5、2 运行提示成功后,查看运行结果。结果在我们配置的output文件夹中。
[root@caixen-3 ~]# hadoop dfs -ls /output/
Found 3 items
-rw-r--r-- 3 Caixen supergroup 0 2015-02-16 15:19 /output/_SUCCESS
drwxr-xr-x - Caixen supergroup 0 2015-02-16 15:18 /output/_logs
-rw-r--r-- 3 Caixen supergroup 76863 2015-02-16 15:19 /output/part-r-00000
查看结果
[root@caixen-3 hadoop_data]# hadoop dfs -cat /output/part-r-00000 【部分结果】
.......
20*50条码纸 1
200E和244比较 1
200点 1
2030兄弟标签机回收重庆 1
214 1
214报价 1
2410 1
244 5
244条码打印机 1
2微码 2
2维码怎么扫 1
2维码扫描 1
300dpi 3
300点打印头 1
3010电缆标示 1
308标致 2
315查询防伪码 2
3190G扫描枪 3
342ePro 1
344m 1
360手机 1
3M不干胶 1
3d打印公司 1
3d打印公司招聘 2
400 1
600点打印机 1
61372613 2
64位usb转com 2
6925794300072条码价格搜索 1
6926161802014 1
70*25条码不干胶标签打印纸哪里有卖 1
80*80热敏条码纸 1
.............
愉快的完成!!!
注: 以上一些代码是网络参考得到。
1、环境准备。
1、1 准备好有hadoop 插件的Eclipse
1、2 启动好linux虚拟机
1、3 启动好虚拟机后,需要对 hdfs-site.xml 配置文件 添加一个新的属性:dfs.permissions 为 false。 如下:
<configuration>
<property>
<name>dfs.replication</name>
<value>1</value>
</property>
<property>
<name>dfs.permissions</name>
<value>false</value>
</property>
</configuration>
保存并退出
1、4 start-all.sh 启动 hadoop。
1、5 禁用ipatbles 防火墙规则。
2、为linux 添加一个root权限的账户。 该账户名称为你登陆的windwos 的用户名。
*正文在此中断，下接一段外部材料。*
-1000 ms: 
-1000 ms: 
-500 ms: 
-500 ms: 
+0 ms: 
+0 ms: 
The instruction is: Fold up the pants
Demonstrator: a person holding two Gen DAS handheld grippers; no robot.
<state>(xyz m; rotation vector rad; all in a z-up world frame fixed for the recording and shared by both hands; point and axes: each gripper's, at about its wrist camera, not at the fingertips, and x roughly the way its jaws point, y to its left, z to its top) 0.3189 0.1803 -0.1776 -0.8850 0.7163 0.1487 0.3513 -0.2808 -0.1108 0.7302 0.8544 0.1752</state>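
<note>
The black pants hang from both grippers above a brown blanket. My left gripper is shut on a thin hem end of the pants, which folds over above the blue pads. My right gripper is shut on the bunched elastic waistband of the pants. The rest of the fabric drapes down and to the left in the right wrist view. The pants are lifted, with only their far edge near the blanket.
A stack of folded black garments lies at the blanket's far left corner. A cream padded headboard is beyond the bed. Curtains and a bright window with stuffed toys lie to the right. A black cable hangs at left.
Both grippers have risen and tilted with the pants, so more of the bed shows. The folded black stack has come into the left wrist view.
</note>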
因为是远程调试,所以需要一个与windows一样的账户名称来运行hadoop。且该账户有足够的权限来运行hadoop。 我直接使用root权限。如下是添加账户示例:(PS: 我 windows 的用户名是 Caixen ,所以以下以 Caixen 为例)
[root@caixen-3 ~]# adduser Caixen //添加一个名为Caixen的用户
[root@caixen-3 ~]#passwd Caixen //修改密码
账户添加成功后。给Caixen附 root 权限。
修改 /etc/passwd 文件,找到如下行,把用户ID修改为 0 ,如下所示:
Caixen:x:0:500::/home/Caixen:/bin/bash
保存并退出。
测试Caixen 账户: logout 登出当前用户, 然后使用 Caixen 用户名和密码登陆即可。
3、在Eclipse 中新建一个 MapReduce Driver 项目,取名为:KeyWordCount
3、1 在hadoop-1.2.1 原解压文件中找到 WordCount.java 文件,并拷贝到 KeyWordCount 项目中。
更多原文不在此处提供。